- Goal of the exercise -
Copy out the material in full. Leave every line as it is.

- Provided material -
◇ ◇ ◇
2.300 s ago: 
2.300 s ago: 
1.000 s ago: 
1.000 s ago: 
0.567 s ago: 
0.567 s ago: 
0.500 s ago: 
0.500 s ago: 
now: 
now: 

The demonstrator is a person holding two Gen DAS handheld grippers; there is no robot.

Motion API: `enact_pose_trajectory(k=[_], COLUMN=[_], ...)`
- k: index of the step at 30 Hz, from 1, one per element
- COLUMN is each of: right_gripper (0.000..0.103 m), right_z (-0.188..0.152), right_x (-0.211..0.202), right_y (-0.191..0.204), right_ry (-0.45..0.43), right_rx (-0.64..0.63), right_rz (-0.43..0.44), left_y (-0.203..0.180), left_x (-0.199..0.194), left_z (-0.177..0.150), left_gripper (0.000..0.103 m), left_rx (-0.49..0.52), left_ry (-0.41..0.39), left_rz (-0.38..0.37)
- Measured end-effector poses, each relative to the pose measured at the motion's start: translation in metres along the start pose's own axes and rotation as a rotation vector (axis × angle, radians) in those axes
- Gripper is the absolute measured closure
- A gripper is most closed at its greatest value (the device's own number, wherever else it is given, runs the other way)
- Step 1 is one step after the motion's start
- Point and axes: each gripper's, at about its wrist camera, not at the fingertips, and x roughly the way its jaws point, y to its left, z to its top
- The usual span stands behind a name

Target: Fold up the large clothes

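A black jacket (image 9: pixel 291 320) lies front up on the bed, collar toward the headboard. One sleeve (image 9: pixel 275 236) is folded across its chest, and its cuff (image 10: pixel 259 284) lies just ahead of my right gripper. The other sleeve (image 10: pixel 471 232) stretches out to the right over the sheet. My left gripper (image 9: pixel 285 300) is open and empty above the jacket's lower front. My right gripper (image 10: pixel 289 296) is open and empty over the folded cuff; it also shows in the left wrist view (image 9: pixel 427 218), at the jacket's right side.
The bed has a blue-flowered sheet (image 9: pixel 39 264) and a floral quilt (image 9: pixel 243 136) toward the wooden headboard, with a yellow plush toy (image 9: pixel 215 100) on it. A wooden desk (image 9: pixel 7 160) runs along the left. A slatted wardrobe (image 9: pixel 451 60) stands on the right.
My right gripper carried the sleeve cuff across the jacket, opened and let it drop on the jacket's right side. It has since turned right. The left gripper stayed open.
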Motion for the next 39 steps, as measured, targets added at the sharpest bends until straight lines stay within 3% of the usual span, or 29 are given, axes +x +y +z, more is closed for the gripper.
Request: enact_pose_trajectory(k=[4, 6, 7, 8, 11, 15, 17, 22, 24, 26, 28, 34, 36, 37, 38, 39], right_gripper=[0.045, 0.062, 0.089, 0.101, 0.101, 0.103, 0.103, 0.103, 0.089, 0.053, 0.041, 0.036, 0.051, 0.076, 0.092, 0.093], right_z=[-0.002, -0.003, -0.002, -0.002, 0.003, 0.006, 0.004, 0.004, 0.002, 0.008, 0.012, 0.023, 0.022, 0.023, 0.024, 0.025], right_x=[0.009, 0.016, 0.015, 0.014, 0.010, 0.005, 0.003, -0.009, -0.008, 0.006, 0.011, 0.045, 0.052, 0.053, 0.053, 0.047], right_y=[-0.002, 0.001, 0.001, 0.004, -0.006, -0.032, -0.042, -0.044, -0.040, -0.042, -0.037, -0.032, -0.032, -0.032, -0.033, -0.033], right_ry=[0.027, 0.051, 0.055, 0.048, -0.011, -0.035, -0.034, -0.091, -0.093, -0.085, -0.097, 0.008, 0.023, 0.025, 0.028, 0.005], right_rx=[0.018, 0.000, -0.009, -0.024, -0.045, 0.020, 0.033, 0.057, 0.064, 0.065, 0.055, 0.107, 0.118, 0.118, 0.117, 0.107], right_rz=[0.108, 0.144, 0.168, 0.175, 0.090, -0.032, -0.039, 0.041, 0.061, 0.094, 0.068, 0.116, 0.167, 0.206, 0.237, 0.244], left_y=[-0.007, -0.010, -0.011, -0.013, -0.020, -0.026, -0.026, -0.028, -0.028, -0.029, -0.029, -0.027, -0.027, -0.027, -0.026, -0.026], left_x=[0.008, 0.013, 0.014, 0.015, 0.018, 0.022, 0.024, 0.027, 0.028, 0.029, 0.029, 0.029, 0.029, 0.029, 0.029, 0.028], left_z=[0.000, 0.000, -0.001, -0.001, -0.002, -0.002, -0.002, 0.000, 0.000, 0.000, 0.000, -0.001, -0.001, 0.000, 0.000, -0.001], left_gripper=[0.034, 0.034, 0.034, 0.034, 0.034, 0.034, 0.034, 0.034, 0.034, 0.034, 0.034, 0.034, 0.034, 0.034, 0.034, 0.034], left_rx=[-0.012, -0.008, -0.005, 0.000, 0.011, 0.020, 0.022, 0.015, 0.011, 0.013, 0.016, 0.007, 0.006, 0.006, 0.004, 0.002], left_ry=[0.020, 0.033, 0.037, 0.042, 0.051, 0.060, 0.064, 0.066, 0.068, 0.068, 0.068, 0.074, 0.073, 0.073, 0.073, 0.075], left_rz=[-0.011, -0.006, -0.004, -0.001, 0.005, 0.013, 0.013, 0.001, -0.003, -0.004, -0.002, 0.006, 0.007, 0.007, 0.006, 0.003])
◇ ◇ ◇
- Response for this exercise -
2.300 s ago: 
2.300 s ago: 
1.000 s ago: 
1.000 s ago: 
0.567 s ago: 
0.567 s ago: 
0.500 s ago: 
0.500 s ago: 
now: 
now: 

The demonstrator is a person holding two Gen DAS handheld grippers; there is no robot.

Motion API: `enact_pose_trajectory(k=[_], COLUMN=[_], ...)`
- k: index of the step at 30 Hz, from 1, one per element
- COLUMN is each of: right_gripper (0.000..0.103 m), right_z (-0.188..0.152), right_x (-0.211..0.202), right_y (-0.191..0.204), right_ry (-0.45..0.43), right_rx (-0.64..0.63), right_rz (-0.43..0.44), left_y (-0.203..0.180), left_x (-0.199..0.194), left_z (-0.177..0.150), left_gripper (0.000..0.103 m), left_rx (-0.49..0.52), left_ry (-0.41..0.39), left_rz (-0.38..0.37)
- Measured end-effector poses, each relative to the pose measured at the motion's start: translation in metres along the start pose's own axes and rotation as a rotation vector (axis × angle, radians) in those axes
- Gripper is the absolute measured closure
- A gripper is most closed at its greatest value (the device's own number, wherever else it is given, runs the other way)
- Step 1 is one step after the motion's start
- Point and axes: each gripper's, at about its wrist camera, not at the fingertips, and x roughly the way its jaws point, y to its left, z to its top
- The usual span stands behind a name

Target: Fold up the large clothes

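A black jacket (image 9: pixel 291 320) lies front up on the bed, collar toward the headboard. One sleeve (image 9: pixel 275 236) is folded across its chest, and its cuff (image 10: pixel 259 284) lies just ahead of my right gripper. The other sleeve (image 10: pixel 471 232) stretches out to the right over the sheet. My left gripper (image 9: pixel 285 300) is open and empty above the jacket's lower front. My right gripper (image 10: pixel 289 296) is open and empty over the folded cuff; it also shows in the left wrist view (image 9: pixel 427 218), at the jacket's right side.
The bed has a blue-flowered sheet (image 9: pixel 39 264) and a floral quilt (image 9: pixel 243 136) toward the wooden headboard, with a yellow plush toy (image 9: pixel 215 100) on it. A wooden desk (image 9: pixel 7 160) runs along the left. A slatted wardrobe (image 9: pixel 451 60) stands on the right.
My right gripper carried the sleeve cuff across the jacket, opened and let it drop on the jacket's right side. It has since turned right. The left gripper stayed open.
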Motion for the next 39 steps, as measured, targets added at the sharpest bends until straight lines stay within 3% of the usual span, or 29 are given, axes +x +y +z, more is closed for the gripper.
Request: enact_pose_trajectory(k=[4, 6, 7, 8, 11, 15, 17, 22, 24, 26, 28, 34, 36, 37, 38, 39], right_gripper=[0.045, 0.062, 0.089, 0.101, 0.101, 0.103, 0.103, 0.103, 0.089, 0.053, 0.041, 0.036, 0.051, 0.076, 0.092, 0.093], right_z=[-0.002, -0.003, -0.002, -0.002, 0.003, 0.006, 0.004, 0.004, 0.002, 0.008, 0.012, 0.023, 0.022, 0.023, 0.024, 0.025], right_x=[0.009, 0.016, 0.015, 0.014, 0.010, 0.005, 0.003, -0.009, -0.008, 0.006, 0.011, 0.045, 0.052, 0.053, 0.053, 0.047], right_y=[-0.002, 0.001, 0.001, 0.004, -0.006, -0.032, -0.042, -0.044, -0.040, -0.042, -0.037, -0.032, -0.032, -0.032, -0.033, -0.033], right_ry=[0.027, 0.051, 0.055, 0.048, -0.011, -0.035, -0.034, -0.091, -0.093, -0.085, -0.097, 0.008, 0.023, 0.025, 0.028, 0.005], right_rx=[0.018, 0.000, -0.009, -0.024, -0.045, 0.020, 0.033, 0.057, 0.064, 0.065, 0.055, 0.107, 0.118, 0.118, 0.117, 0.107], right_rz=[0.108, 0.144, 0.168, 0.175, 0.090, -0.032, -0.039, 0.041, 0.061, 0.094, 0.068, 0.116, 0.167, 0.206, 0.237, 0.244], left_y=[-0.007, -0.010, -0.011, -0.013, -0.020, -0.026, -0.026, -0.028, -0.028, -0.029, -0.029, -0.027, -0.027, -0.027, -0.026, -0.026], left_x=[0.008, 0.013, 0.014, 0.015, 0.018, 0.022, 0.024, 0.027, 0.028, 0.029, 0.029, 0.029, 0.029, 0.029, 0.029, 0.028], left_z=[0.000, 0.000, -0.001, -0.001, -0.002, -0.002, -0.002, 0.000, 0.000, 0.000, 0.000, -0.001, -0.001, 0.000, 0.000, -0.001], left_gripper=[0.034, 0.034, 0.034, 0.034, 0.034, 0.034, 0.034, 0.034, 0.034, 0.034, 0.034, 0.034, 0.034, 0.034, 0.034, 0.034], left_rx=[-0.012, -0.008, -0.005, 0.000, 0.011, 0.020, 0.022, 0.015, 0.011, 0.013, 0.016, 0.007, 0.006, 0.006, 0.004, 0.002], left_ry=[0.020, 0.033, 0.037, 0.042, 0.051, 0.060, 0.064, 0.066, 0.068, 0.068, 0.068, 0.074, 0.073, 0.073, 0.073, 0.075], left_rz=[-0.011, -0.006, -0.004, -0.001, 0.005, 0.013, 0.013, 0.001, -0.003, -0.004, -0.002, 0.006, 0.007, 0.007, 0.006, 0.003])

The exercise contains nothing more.